El “Caso Moreno” es un típico ejemplo de lo que se llama conflicto de intereses que tiene varios elementos que tomar en cuenta. El primero de ellos es la función paralela que ejercen los asesores presidenciales con (¿o contra?) los jefes de pliego. Pues quien nombró a Carlos Moreno en el cargo fue el Presidente de la República. Para asuntos de Salud. Y, desde el inicio, se sabía que no compatibilizaba con la ministra de Salud, Patricia García y que PPK hacía caso en varios asuntos al asesor y no a la ministra. Por ejemplo, eso de empezar la atención a las seis de la mañana fue acogida por el Presidente de la República porque Carlos Moreno le sopló al oído. La ministra sólo tuvo que acogerse a la propuesta que no pasó por un análisis de la realidad de los hospitales y ni siquiera se planificó en el interior del país. Por eso el congresista Víctor Andrés García Belaunde ha dicho que las asesorías deben desaparecer. Por lo menos en el entorno del Presidente de la República. Pues son los que se apoderan del sector y, como están cercanos a Palacio, tienen mayor llegada al Presidente de la República y a la toma de decisiones. Esto no debería suceder en un gobierno ordenado y organizado. Que, lamentablemente, no parece ser la virtud de PPK. ¿Cómo eliminar esa función paralela? Eliminando las asesorías.

Lo segundo es que al parecer la política peruana necesita de este tipo de agentes. De aquellos que, dominando los entretelones del poder y las esferas de la toma de decisiones, se las ingenian para gestionar más allá de sus atribuciones. El caso extremo fue el de Vladimiro Montesinos, sí. Pero, recuérdese el primer y segundo gobierno de Alan García, donde había en Palacio de Gobierno un asesor argentino de apellido Borobio, para no referirnos a otros con iguales características. En el gobierno de Alejandro Toledo el “caso Almeyda” ya sabemos cómo terminó y en el penúltimo gobierno democrático presidido por Ollanta Humala el “caso Belaunde Lossio” sabemos cómo se inició.

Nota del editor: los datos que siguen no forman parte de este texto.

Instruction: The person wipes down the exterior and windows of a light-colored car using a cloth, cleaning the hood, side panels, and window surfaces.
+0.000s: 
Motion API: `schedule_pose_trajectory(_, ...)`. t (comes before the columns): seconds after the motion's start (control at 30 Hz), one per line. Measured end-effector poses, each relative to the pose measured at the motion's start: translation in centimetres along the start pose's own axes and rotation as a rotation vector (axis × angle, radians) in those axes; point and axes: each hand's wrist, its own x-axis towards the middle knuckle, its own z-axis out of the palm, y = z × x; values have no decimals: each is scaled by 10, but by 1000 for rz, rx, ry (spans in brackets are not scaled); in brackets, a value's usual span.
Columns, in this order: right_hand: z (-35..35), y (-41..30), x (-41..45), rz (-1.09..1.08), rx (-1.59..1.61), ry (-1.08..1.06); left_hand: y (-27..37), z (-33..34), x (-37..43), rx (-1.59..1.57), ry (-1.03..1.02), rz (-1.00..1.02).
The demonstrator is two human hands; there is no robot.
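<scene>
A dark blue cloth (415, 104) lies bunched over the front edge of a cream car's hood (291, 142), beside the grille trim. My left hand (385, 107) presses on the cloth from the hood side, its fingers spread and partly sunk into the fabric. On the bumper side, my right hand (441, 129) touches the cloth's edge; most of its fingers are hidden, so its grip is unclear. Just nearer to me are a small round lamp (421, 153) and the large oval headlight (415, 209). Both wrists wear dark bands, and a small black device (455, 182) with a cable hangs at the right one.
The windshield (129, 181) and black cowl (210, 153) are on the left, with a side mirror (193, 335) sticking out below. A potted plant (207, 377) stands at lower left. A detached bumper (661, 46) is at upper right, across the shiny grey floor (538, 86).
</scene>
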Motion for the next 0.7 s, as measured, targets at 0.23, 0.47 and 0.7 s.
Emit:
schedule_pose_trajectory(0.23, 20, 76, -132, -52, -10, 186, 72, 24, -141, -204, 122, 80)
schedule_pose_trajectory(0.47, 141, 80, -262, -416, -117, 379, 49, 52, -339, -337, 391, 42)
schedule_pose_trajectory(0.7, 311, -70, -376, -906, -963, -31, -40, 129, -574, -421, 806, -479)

Así que más allá de los momentáneos golpes de pecho de los de siempre, el caso Moreno podría servir para reglamentar una actividad que todos realizan pero pocos oficializan. Las visitas a las oficinas públicas son para defender intereses. Así de simple. Y esos intereses deben ser defendidos en las esferas privadas y públicas. Sean sindicales, empresariales, personales o de cualquier índole.